# Apartment Living & Barking?



## LostLakeLua (Sep 6, 2009)

I'm posting this on behalf of one of my foster dog's new mommy! As many of you know, Athena went to her new home on Friday. She's adjusting much better than I expected for being as nervous as she was; BUT is starting a problem that I'd like to help nip in the bud if possible! 

Athena will bark when she hears someone entering the apartment building. When she was with us, we live in a house but still try keeping our neighbors happy and not letting them bark here either. I was using the "Settle," command that I do with my others, and she was picking up well. But I guess she's not listening so well at her new home and ignoring the "Settle" command.

I suggested trying a squirt bottle to squirt/correct her as she starts to bark; to pair up with the "Settle!" command so that she will know to associate the word with the Correction. Then eventually just stop using the bottle entirely when the word alone has enough effect. Also I recommended the pop can full of pennies to shake when she barks, since many dogs don't like the sound.

We have one of those ultrasonic bark deterrents at our house but didn't think to try it while she was here. Does anyone have any experience with their chihuahuas in apartments and what methods do you use to "keep the peace"? Has anyone used one of those citronella spray collars or other correction-collars (that don't actually electrocute the dog, LOL.) Are there any suggestions to helping curb the behavior when they AREN'T home as well? 

Athena was a special girl for me and difficult to place... she was the one found as a stray, never claimed, and took a while to adjust. She deserves to finally be able to settle down and be loved.... she's definitely got the love part covered now, LOL; but I want to make sure I can offer her any advice on making sure this works out. I'm praying that once she realizes these sounds as "normal" that she won't be alarmed by them any more... but of course it's best to halt these behaviors as they start. If anyone has any suggestions, tips, or recommendations for various anti-barking products please post them here. I'm going to send Athena's mom a direct link to this thread, so that she can follow up as well. =)


----------



## 20887 (Mar 16, 2011)

I have sort of accepted the fact that sometimes my dogs are going to bark when our neighbors slam their door or something really loud happens. Usually, after one or two barks I can say "quiet" and they will stop. If not, I spray them with a squirt bottle. It works every time!

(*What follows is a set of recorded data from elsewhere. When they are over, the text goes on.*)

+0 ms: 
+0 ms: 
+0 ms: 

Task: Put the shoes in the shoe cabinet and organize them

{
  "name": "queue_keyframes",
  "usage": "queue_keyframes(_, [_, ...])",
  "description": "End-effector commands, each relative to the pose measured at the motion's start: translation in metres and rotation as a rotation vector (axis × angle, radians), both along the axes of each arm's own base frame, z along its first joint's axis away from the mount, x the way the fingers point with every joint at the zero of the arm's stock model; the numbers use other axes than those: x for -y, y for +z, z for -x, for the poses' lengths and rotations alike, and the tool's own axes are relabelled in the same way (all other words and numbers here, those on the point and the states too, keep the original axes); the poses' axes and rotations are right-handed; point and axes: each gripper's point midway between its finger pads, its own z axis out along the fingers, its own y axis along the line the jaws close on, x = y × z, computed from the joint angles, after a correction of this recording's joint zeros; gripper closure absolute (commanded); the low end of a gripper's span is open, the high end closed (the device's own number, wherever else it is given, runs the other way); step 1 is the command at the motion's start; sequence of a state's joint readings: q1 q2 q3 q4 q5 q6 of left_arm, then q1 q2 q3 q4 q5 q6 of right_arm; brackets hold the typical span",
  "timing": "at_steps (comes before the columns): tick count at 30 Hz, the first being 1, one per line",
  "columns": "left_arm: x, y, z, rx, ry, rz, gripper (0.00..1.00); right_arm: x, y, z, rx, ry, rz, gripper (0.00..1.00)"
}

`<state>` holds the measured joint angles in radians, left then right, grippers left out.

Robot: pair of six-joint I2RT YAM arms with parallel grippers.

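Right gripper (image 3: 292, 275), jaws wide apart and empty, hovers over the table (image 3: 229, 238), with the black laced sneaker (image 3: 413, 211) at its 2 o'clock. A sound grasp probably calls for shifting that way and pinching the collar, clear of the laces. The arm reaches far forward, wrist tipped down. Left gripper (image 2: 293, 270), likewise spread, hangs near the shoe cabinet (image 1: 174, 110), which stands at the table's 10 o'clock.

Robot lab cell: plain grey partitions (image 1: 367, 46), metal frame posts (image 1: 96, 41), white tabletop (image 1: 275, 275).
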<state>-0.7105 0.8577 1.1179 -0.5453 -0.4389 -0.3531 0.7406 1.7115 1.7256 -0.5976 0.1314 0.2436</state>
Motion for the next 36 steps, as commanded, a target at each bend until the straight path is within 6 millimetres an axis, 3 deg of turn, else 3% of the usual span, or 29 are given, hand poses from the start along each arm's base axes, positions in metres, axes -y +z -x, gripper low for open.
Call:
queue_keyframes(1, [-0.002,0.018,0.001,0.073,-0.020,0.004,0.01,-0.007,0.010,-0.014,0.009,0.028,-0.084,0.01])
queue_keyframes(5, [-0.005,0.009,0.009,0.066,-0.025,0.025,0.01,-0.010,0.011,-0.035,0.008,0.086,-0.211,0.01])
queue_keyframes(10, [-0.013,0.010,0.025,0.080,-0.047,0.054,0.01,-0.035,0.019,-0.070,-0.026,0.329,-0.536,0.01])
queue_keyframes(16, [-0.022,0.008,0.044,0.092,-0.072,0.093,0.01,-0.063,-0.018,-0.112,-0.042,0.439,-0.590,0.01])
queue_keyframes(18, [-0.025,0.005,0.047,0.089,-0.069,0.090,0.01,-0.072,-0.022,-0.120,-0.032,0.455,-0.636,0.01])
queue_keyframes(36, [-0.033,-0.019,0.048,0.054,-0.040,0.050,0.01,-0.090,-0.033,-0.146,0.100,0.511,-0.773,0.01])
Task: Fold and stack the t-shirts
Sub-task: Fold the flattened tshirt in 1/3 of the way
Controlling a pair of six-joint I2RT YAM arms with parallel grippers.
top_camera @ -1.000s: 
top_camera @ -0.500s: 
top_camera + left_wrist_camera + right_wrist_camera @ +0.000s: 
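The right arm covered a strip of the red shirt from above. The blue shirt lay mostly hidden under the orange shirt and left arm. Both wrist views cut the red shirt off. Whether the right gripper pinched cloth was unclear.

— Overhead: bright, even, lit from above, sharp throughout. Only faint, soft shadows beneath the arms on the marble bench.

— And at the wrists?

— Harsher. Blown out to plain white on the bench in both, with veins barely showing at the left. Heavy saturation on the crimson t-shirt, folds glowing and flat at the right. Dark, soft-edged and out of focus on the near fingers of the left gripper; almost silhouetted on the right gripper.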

As far as barking when I'm not home... My roommates say that they NEVER bark when I am not there. So I don't really have any advice


----------



## Jennmay (Dec 31, 2011)

Yeah Zoe barks at every doorbell ding,here or on TV. I usually just use the word hush in a stern voice and she stops well sometimes lol.. But I hope you can find something that works.


----------



## Mel's chi's (Jun 2, 2011)

We had/ have a pretty good success rate with the water bottle and "quiet" command ( I still have one particularly stubborn one though ). 

As for the pennies in the can...I am so sorry I used that! It worked, but when I went to Poochie Bell train them ( the set of long jingle bells that they nudge when they want to go out to potty) it was a disaster...they were afraid of them.

Since she is at a new home, hopefully she will adjust to her new owner and living area in a short while.


----------



## svdreamer (Feb 20, 2010)

I use the squirt bottle with varying sucess. Sherman is in his 'teenage' years and is doing his best to ignore me, thank goodness he doesn't bark that much. But Delilah, Tico, Chumley, Twiggy, Smoke, Reggie, and Pepper bark a LOT. Usually now I just have to pick up the bottle and they will quiet. But it took a lot of repetition to get them to that place. They usually don't make a peep if I am gone. My biggest problem is when I come home, they all bark and it gets a little loud. Or if I leave the dog room to go potty, sometimes I come back to the whole pack howling. lol They get to going and they can't stop. I have to walk over the Isis and put my hand on her back to get her to stop howling. (She's the instigator) I guess all this is to say, Have her use the squirt bottle and know it may take a little to get her trained.


----------



## bayoumah (Nov 30, 2010)

hi sure hope she learns so she can have a nice quiet new home and all is well


----------



## DKT113 (Nov 26, 2011)

All the noises in the new place are different to what she was accustomed to before. Once she settles in I would think they will become familiar and she will ease off. Was reading a book last night about how they very quickly identify the foot sounds of those who walk near them (family members/ neighbors) and various other "home sounds" cars, bikes, mowers, sweepers, voices, phones, etc. So hopefully once she gets to know who/what she hears and realizes that's what she hears daily she won't sound off as much as she is now. 

I know I bring the pup to work with me, we have a lot of doors opening, phones ringing, cars/trucks pulling in fork trucks and various machines running daily. She used to notice everything, I just said "hush, we're at work" when she piped up and now she snores through it all.

You have to figure she doesn't know her new people & she doesn't know the noises so she is probably a bit nervous and hoping when she does sound distressed you "her person" will come to her rescue again. I don't know if until she was comfortable with them I would have her squirting her or shaking pennies this soon, because she hasn't learned she can trust her new people just yet and that could make it more difficult for her to do so.


----------



## Vampy Vera (Nov 3, 2011)

My husband started using a spray bottle on Monty recently when he would bark at the cat, or the neighbors coming and going. It seems to be working pretty well. In fairness, I suspect Monty might still bark when we are not around, but since we are not around I cannot say for sure. On the whole he has learned more quiet ways of communicating, which I think is great.


----------



## nufostermom (Feb 27, 2012)

*apartment living & Barking?*

Maybe try to mask the sound with a radio which would also help to soothe. I have a portable air filter which also provides a "white noise" but even a noisy fan would do the trick.


----------



## LostLakeLua (Sep 6, 2009)

Thanks! I had forgotten to update this. But, they said they got a Sonic Egg thing and right away it worked on her. Now no problems at all. I'd say it's definitely worth it if you live in an apartment and can't be home to correct the behavior!


----------